┏━━

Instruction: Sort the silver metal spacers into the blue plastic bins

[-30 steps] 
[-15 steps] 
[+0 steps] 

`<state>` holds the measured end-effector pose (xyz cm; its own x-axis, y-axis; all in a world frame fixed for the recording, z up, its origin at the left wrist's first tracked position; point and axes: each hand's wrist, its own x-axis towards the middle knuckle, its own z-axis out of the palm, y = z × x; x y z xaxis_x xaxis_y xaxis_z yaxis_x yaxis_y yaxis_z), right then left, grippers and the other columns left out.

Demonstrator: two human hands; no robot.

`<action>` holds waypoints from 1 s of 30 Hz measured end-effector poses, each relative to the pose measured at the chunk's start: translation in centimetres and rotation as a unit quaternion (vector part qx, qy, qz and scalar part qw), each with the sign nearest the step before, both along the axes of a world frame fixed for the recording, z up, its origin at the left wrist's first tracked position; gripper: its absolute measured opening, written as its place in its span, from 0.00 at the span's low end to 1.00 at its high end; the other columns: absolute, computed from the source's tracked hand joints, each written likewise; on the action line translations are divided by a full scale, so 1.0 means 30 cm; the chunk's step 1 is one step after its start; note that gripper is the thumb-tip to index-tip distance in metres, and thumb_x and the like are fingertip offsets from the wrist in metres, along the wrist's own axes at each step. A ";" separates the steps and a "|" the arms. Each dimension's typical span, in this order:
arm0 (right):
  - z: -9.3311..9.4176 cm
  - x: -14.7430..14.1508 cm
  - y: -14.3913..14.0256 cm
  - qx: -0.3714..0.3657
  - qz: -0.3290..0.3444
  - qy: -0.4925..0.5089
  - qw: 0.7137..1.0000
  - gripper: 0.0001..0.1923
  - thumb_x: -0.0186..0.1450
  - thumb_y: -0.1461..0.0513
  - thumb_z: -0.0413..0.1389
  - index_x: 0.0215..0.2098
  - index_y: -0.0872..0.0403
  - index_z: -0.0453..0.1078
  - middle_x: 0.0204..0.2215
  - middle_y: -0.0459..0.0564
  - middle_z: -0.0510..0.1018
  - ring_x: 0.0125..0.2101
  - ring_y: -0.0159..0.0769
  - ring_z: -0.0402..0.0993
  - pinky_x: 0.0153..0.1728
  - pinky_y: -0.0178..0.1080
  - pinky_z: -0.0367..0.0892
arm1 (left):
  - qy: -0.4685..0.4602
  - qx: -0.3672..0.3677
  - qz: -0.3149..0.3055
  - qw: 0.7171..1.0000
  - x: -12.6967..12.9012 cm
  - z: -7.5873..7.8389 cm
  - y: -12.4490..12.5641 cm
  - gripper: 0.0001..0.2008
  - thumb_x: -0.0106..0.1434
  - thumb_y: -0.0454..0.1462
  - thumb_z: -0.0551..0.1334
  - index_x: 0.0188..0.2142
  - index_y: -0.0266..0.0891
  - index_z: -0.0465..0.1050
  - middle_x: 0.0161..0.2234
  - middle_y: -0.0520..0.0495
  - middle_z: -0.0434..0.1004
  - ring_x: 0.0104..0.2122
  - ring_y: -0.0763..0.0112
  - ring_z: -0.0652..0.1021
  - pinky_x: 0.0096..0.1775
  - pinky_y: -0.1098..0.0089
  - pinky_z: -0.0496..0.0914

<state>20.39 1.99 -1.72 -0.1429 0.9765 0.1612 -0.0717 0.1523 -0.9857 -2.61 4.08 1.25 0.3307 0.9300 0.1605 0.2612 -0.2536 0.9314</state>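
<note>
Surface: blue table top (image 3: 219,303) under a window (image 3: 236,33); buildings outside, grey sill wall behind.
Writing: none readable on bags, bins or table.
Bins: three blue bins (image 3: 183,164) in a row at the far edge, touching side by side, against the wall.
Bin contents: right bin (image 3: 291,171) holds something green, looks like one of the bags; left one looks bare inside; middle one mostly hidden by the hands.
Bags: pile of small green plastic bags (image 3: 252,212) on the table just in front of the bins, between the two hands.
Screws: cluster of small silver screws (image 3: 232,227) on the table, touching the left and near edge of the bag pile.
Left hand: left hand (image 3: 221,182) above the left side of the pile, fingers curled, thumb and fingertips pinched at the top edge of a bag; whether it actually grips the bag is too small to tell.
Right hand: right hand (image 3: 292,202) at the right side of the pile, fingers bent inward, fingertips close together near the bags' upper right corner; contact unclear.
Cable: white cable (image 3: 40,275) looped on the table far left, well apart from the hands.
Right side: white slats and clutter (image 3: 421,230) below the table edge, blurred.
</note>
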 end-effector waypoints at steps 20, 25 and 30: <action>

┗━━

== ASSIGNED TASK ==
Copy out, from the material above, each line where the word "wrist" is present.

== PROBLEM SOLUTION ==
`<state>` holds the measured end-effector pose (xyz cm; its own x-axis, y-axis; all in a world frame fixed for the recording, z up, its origin at the left wrist's first tracked position; point and axes: each hand's wrist, its own x-axis towards the middle knuckle, its own z-axis out of the palm, y = z × x; x y z xaxis_x xaxis_y xaxis_z yaxis_x yaxis_y yaxis_z), right then left, grippers and the other columns left out.
`<action>` holds waypoints from 1 s of 30 Hz measured end-effector poses, each relative to the pose measured at the chunk's start: translation in centimetres and rotation as a unit quaternion (vector part qx, qy, qz and scalar part qw), each with the sign nearest the step before, both along the axes of a world frame fixed for the recording, z up, its origin at the left wrist's first tracked position; gripper: its absolute measured opening, written as its place in its span, from 0.00 at the span's low end to 1.00 at its high end; the other columns: absolute, computed from the source's tracked hand joints, each written likewise; on the action line translations are divided by a full scale, so 1.0 means 30 cm; the chunk's step 1 is one step after its start; note that gripper is the thumb-tip to index-tip distance in metres, and thumb_x and the like are fingertip offsets from the wrist in metres, along the wrist's own axes at each step. A ";" separates the steps and a "|" the arms. Each dimension's typical span, in this order:

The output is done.